▶ **Exercise objective**:
Every line below from the one containing "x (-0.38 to" through the one containing "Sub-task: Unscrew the" must be transcribed exactly. Omit all lines outside that stretch.
::::
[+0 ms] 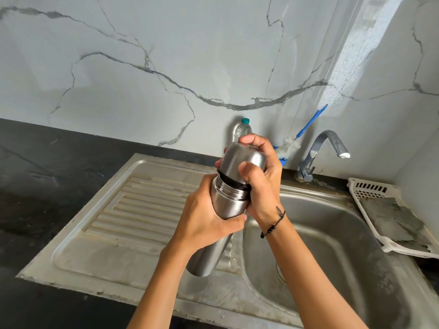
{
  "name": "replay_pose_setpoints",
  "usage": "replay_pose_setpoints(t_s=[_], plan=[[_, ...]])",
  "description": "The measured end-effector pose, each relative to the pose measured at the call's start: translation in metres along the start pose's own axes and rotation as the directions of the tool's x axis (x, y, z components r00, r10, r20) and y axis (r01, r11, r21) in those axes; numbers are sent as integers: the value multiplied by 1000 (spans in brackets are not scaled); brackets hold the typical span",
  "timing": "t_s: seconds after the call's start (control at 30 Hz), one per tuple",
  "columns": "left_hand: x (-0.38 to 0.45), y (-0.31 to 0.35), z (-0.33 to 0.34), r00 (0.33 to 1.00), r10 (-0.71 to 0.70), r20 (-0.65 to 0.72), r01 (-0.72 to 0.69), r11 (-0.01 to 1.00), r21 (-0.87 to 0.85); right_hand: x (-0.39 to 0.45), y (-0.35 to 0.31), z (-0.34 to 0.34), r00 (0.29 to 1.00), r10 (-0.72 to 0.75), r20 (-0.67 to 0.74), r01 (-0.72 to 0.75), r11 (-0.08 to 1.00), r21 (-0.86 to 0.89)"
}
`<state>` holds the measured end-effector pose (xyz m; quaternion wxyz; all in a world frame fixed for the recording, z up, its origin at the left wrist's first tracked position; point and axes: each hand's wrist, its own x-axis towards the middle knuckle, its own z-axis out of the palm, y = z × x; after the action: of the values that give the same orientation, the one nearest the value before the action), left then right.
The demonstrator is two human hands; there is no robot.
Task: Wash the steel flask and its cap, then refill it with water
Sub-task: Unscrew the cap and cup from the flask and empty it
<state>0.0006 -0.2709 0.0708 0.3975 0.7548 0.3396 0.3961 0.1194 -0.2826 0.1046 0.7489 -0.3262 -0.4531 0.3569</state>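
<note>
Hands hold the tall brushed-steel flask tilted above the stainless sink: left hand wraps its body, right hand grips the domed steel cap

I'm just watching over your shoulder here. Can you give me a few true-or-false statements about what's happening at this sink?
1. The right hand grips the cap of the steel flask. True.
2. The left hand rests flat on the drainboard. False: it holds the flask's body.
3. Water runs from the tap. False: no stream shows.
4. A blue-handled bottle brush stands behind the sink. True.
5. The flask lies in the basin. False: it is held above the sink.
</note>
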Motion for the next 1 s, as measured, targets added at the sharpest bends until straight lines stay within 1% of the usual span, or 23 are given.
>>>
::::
▶ **Solved problem**:
  "columns": "left_hand: x (-0.38 to 0.45), y (-0.31 to 0.35), z (-0.33 to 0.34), r00 (0.33 to 1.00), r10 (-0.71 to 0.70), r20 (-0.65 to 0.72), r01 (-0.72 to 0.69), r11 (-0.01 to 1.00), r21 (-0.87 to 0.85); right_hand: x (-0.39 to 0.45), y (-0.35 to 0.31), z (-0.34 to 0.34), r00 (0.29 to 1.00), r10 (-0.72 to 0.75), r20 (-0.67 to 0.74), r01 (-0.72 to 0.75), r11 (-0.08 to 1.00), r21 (-0.86 to 0.89)"
}
`<state>` holds the measured end-effector pose (xyz m; quaternion wxyz; all in a world frame fixed for the recording, z up, its origin at the left wrist's first tracked position; point and axes: each hand's wrist, its own x-axis towards the middle knuckle, its own z-axis out of the palm, y = z × x; after the action: of the values that give the same orientation, the one nearest the value before the action), left then right.
The demonstrator is two human hands; there is no robot.
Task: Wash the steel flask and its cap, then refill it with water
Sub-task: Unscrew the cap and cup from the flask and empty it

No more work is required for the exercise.